Some LEDs lights control their brightness using pulse-width modulation (PWM). This varies the percentage of on time to off time to change the average brightness. Usually this is done quite fast, and and our eyes perceive the average brightness. If the PWM frequency is high enough (10s or 100s of kHz) it takes a very fast camera shutter-speed for it to show up at all.
Other LED setups like calculator LED displays and other grids of LEDs multiplex a large number of LEDs by lighting them in groups and cycling between those groups rapidly. At any instant only a fraction of the LEDs that appear lit actually are lit.
All LEDs flicker.
Some flicker slow enough that the naked eye can see it, some flicker fast enough that the naked eye cannot see it, but a camera, shooting at 30-60 frames per second will capture some frames when the lights are on and some where the lights are off.
If you or a friend/family member have a newer car with LED lighting (of any sort) film it with your camera, you'll see the same thing.

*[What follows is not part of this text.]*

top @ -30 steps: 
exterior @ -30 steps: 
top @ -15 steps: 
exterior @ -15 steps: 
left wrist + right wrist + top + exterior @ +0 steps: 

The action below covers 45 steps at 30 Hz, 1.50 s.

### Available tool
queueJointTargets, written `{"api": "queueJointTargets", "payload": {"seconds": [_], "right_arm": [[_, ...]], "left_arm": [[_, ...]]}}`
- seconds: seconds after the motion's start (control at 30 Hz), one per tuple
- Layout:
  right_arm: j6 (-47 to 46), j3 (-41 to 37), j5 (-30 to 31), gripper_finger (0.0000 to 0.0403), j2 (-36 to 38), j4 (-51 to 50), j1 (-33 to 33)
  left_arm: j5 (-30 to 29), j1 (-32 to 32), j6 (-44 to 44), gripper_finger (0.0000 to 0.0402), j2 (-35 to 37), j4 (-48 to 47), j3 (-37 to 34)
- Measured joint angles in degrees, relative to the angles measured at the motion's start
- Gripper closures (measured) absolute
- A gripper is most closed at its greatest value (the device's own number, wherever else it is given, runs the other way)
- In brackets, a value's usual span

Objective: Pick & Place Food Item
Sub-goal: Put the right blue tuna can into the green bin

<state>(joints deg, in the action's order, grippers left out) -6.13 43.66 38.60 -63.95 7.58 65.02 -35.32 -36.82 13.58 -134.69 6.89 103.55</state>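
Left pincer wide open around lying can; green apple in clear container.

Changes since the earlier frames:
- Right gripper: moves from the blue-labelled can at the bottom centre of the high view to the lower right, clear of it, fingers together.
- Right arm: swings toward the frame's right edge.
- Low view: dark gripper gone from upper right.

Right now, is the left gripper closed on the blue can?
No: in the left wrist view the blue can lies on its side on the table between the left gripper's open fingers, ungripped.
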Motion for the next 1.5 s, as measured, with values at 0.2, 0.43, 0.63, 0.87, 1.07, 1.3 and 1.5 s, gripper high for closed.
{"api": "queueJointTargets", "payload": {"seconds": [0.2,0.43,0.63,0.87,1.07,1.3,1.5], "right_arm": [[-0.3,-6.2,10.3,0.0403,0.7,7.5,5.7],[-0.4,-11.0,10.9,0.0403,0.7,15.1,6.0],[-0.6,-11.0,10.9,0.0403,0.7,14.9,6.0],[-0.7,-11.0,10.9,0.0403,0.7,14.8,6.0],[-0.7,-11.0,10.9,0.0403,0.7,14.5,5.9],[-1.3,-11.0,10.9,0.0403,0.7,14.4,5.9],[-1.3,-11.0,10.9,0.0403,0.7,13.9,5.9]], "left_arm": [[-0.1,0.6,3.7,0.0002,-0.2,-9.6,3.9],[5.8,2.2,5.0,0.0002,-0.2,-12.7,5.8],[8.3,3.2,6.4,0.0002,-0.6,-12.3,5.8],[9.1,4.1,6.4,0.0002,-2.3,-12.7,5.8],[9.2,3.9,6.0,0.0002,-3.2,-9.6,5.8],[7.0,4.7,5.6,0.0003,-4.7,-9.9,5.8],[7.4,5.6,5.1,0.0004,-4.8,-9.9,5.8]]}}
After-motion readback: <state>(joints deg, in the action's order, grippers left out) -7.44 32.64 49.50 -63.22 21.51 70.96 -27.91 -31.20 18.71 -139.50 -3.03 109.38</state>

I ran into the same problem a number of years ago shooting pictures of my son's gymnastics meets. I used a very fast shutter speed (a 1/1000th of a second or so) to stop the action of his routines, then would turn to take a picture of his score displayed on an LED scoreboard. Looking at the scoreboard picture, often less than 1/2 the LEDs would be lit, and I couldn't make out the score. I would have to turn the shutter speed down to 1/10 - 1/20th of a second to get a picture of the scoreboard so the shutter was open long enough to capture all the LEDs lit up to get the complete score.